她比不上妹妹聪明,到现在才记牢了“天地玄黄,宇宙洪荒”八个字,但爹说了,慢慢来,一个个的记牢了,比前头记得多,后面忘光了来的强。
陈静姝示范完了,又让陈静娴上手尝试。
被这俩姐姐摧残的,陈小弟从床上滚下来的时候,都感觉自己是逃离火坑了。
李荷花回屋拿钱去交押金的时候,就看到了小儿子眼泪汪汪的架势。
“怎么了,这是?”
陈静姝可不给小家伙添油加醋的机会,直接说重点:“给他捏脊呢,让身体好,不容易生病的办法。”

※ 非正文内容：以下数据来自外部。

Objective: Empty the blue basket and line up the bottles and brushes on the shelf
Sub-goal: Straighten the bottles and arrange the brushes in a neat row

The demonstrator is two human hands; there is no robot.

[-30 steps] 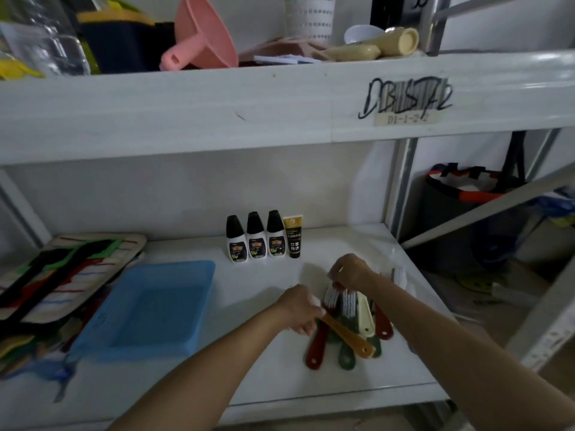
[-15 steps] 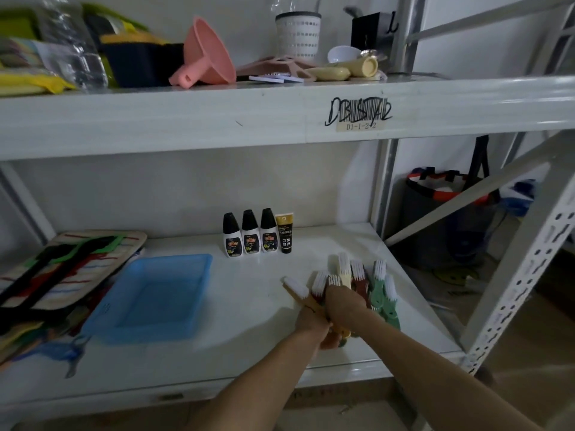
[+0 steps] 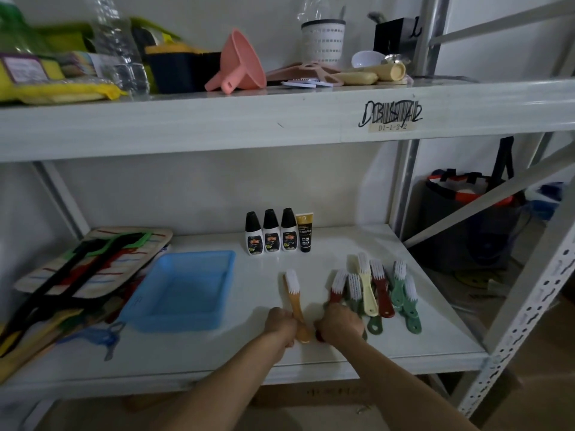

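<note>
The blue basket (image 3: pixel 183 290) sits with nothing in it on the white shelf (image 3: pixel 435 312). At the back stand three black-capped bottles (image 3: pixel 271 233) and a black tube (image 3: pixel 304 233) in a row. My left hand (image 3: pixel 281 323) grips the handle of an orange brush (image 3: pixel 294 298), which lies apart from the rest. My right hand (image 3: pixel 340 321) holds the handle of a red brush (image 3: pixel 337 289). Several more brushes (image 3: pixel 385 293), cream, red and green, lie side by side to the right with bristles pointing away.
Striped mats with black straps (image 3: pixel 81 269) are piled at the shelf's left end, a blue tool (image 3: pixel 102 337) in front of them. The upper shelf carries a pink funnel (image 3: pixel 239 62), a clear bottle and packs. A metal upright (image 3: pixel 525 318) stands at the right.
The view has pulled back from the shelf. My left hand has drawn the orange brush leftward, away from the pile, and both hands have slid back to the handle ends.
</note>
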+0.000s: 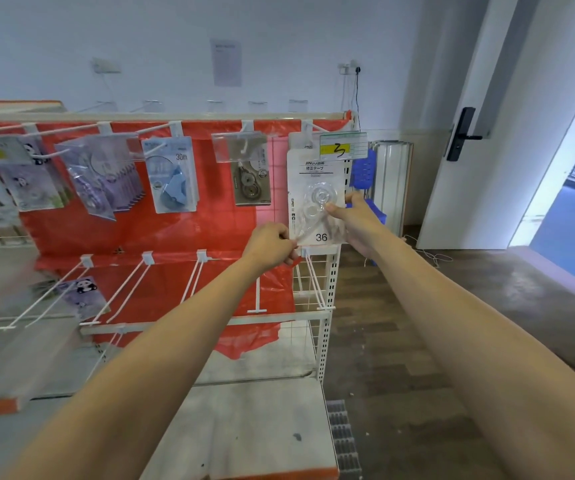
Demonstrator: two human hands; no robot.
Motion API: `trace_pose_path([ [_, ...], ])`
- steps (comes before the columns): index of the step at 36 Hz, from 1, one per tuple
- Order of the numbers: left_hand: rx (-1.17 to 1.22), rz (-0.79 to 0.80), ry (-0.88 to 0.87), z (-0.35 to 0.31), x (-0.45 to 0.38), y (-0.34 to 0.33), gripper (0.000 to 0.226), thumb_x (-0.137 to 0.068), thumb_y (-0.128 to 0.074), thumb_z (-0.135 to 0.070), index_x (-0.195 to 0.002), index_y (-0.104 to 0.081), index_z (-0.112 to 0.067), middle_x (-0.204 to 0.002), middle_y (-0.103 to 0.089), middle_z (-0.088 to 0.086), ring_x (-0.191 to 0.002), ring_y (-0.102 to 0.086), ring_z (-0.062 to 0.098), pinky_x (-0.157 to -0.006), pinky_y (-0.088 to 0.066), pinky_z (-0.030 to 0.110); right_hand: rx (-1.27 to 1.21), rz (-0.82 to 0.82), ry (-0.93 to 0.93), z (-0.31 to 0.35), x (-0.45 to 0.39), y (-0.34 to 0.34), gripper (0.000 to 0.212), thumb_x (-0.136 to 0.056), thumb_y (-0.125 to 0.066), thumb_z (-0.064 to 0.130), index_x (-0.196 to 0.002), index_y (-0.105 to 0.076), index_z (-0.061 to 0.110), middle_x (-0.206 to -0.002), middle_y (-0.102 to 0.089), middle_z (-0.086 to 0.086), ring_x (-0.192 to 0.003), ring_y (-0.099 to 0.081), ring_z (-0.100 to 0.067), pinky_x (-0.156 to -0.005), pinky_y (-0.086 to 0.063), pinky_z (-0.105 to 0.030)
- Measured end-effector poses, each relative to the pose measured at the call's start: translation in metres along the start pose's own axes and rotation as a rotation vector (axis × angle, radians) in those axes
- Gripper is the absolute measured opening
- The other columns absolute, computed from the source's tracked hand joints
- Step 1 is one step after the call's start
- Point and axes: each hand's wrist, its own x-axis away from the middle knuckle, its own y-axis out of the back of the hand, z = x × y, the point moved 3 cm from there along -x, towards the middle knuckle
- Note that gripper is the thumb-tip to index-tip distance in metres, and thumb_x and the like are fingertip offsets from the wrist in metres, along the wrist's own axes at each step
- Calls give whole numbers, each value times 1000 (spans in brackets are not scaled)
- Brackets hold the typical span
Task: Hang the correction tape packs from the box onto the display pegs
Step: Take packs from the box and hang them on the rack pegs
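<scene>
The left hand point(272, 245) pinches the lower left corner of a white correction tape pack point(315, 197), fingers curled. The right hand point(355, 216) grips the pack's right edge, thumb pressed on its clear blister. The pack hangs between both hands, printed "36" low and "JINUO" at top. Above the right hand, a price tag point(343, 145) bears a handwritten "3". Left of the hands, another hanging pack point(171, 174) reads "30m".
</scene>
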Motion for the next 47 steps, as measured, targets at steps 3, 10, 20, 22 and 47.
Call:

李荷花直接“哦”了一声,就丢下儿子不管了:“好好听姐姐的话。”
等她交完钱回来,陈静姝又要教她:“娘,这捏脊可好用,比吃人参还补。”
陈小弟吓得脸都白了,拼命地藏背,头摇得跟拨浪鼓一样,一个劲儿强调:“我不捏了,我已经捏完了。”
陈静姝赶他出去:“谁要捏你呀,把门给关上,捏大姐了。”
其实妹妹上手的时候,陈静娴也觉得疼,但她要比小弟能忍多了,只抿着嘴巴不吭声。
陈静姝让她娘好好看:“就这么来,每天都给大姐好好捏,这样身体才能好。”
李荷花试了试,感觉有点像擀面皮。
她试了一把以后,忍不住叹气:“这样就能身体好啊,大户人家的好东西果然多。”
换成医馆的学徒,想学这一手啊,起码得服侍师父三五年,人家才肯教。
陈静姝从下到上的给大姐捏脊,随口回答:“所以要过好日子呀,过好日子才有好东西。行了,这样就好了,娘,你记得每天要给大姐捏。大姐,你也要记得给娘捏。”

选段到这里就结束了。